Two basic problems break the chain: the person in Hampstead decides she is not leaving, resulting in the Thorns being homeless, but they have also been conned into losing all their possessions due to passing them to a bogus removal firm, who had submitted the lowest price.

Bamber persuades the owner, widow Mrs Andreos (Billie Whitelaw), to make her planned move to Holland Park by sitting in her kitchen and letting her tell stories of her late husband and her native Limassol. Not only does Bamber persuade her he also gets an extra job - cash in hand. Mrs Andreos takes a lift in the removal van and starts a singalong of Karma Chameleon. Although Mrs Andreos represents Gluttony, this links to her late husband who was a "glutton for punishment".

The family in Holland Park (representing Pride) are moving to Knightsbridge. Deirdre is jealous that their neighbour is moving to Belgrave Square in Belgravia. Deirdre has bought a new Daimler, presumably to arrive in style, but has it clamped as she had failed to transfer the parking permit. They are moving because Holland Park is becoming "too shabby".

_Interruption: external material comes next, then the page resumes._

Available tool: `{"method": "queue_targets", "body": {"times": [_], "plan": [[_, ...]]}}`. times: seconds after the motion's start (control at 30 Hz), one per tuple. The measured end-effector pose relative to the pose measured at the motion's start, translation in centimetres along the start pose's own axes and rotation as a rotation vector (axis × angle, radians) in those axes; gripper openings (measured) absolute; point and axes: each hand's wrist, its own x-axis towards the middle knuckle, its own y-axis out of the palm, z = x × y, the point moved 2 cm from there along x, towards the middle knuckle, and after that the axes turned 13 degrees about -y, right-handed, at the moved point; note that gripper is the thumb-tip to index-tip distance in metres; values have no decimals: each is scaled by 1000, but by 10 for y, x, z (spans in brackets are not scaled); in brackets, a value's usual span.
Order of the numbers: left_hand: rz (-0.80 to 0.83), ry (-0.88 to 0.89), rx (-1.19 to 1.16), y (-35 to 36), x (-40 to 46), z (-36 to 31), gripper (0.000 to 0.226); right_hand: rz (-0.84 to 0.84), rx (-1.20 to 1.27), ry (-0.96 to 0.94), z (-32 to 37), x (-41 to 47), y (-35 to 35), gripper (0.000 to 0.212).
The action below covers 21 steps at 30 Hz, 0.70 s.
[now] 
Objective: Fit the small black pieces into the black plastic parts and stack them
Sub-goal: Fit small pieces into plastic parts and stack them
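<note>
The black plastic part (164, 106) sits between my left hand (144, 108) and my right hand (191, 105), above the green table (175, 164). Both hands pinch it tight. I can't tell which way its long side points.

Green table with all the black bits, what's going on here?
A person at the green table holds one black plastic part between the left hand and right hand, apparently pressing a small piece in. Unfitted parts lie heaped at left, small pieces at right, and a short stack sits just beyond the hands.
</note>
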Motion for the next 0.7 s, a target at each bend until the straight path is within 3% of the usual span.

In Knightsbridge Thomas (representing Wrath) discusses his decisions with his friend, telling him to auction his belongings at Sotheby's - he is dying. He keeps only one item: a cheap souvenir plate from Southend-on-Sea which presumably has sentimental value. He asks the chauffeur of his Rolls-Royce to take him to the house where he was brought up, in Quilter Street in Whitechapel, where he is renting the room vacated by Desmond, the first character we see leaving home at the start of the film.

The story ends showing each in their new home then an old homeless lady wrapping herself in newspaper preparing to spend the night in a doorway. She has threaded through the story.

==Production==
The film was originally written for television. Filming started 6 August 1984. Part of the finance came from the Rank Organisation.
==Reception==
The Guardian wrote "it is a pleasure to find a British comedy that is rooted in local observation without succumbing to parochialism."

The Evening Standard said the film "is more than a joy to watch - it's a duty."